Palestyńczyk wysiadł z auta i powiedział kierowcy:
— Przyjedź po mnie za godzinę.
Wolał, żeby nie widziano jego mercedesa parkującego obok czerwonego audi.
Otworzył drzwi willi własnym kluczem, wszedł do środka i zszedł po kilku stopniach do wysokiej sutereny.
Kiedy popchnął drzwi w głębi, ukazał się pokój w stylu hollywoodzkim, ze ścianami obitymi materiałem i z wielkim łóżkiem wyeksponowanym dodatkowo przez lustra, po którego obu stronach stały stoliki nocne.

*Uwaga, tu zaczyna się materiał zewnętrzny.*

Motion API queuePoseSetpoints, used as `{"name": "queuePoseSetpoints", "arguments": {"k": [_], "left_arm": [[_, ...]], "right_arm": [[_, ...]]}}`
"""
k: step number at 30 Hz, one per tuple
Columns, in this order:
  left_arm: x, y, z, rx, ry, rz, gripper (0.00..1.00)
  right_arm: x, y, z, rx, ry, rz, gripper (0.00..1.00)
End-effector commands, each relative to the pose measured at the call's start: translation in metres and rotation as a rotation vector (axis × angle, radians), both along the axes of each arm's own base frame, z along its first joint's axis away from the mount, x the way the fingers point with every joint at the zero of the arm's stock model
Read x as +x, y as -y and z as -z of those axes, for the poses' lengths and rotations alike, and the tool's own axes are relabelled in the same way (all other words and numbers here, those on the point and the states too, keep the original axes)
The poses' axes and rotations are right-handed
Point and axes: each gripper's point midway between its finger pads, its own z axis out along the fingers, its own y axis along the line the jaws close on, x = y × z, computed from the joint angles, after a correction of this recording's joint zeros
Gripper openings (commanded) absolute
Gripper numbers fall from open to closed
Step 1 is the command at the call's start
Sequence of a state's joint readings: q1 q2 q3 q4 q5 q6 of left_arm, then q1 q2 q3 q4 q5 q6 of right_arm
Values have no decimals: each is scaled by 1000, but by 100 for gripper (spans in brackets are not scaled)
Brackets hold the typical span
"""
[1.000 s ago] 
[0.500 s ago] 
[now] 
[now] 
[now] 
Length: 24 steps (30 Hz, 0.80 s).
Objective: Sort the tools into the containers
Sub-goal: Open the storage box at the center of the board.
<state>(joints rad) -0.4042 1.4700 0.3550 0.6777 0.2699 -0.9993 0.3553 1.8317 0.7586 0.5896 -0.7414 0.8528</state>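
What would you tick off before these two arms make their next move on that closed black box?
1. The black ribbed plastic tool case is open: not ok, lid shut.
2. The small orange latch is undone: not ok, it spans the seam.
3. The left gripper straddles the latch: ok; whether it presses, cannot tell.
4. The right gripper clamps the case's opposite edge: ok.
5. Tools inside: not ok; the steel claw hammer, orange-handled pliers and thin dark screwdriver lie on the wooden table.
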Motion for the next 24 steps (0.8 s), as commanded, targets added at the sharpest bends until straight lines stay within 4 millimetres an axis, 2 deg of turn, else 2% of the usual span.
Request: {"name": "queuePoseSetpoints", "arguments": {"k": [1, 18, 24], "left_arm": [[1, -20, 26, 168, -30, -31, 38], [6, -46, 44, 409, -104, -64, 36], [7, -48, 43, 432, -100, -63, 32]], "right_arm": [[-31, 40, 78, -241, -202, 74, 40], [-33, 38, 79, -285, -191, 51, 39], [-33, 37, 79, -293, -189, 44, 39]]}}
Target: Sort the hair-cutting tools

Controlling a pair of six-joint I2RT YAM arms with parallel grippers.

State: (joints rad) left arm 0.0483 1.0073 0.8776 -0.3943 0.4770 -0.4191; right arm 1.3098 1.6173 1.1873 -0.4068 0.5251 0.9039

Przyjaciel Nassiwa umeblował cały dom u Romeo w Paryżu.
Wyciągnięta na niebieskiej satynowej narzucie Leila wstała i czule objęła kochanka na powitanie:
— Habibi! Udało ci się przyjść!
Jamal Nassiw dotknął jej piersi, przycisnął ją do ściany i na jakiś czas zapomniał o kłopotach.
Leila el Mugrabi pochyliła się w miłosnym zapamiętaniu nad Jamalem i wzięła jego członek do ust.
Był to najlepszy sposób, by doprowadzić go do wzwodu.
Niczego nie lubił bardziej od tej pieszczoty, rzadko praktykowanej w świecie muzułmańskim.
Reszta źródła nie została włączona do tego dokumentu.